Prompt
Omit the pictures and reproduce the rest of the listing exactly.

The data

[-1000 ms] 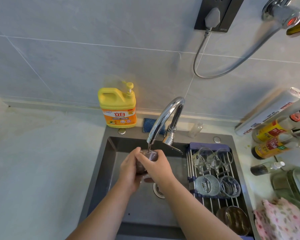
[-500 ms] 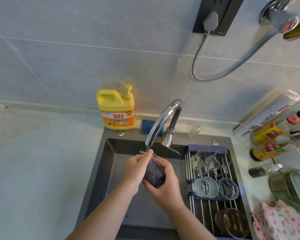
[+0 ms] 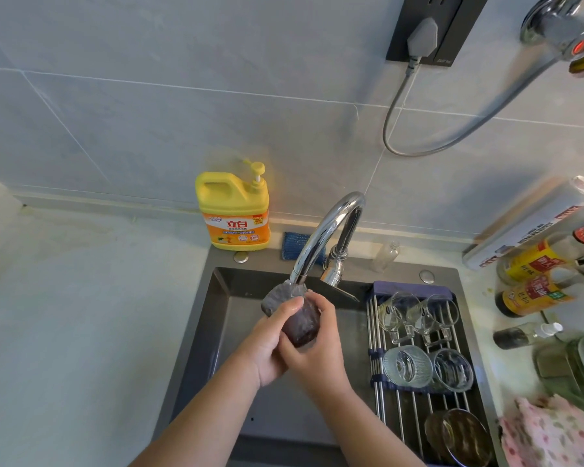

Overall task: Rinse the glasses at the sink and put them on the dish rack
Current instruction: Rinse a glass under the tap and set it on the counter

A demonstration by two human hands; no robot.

Finished exercise
[-1000 ms] 
[-500 ms] 
[+0 ms] 

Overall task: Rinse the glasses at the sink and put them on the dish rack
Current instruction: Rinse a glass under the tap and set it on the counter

A demonstration by two human hands; no robot.

Nothing else belongs in the answer.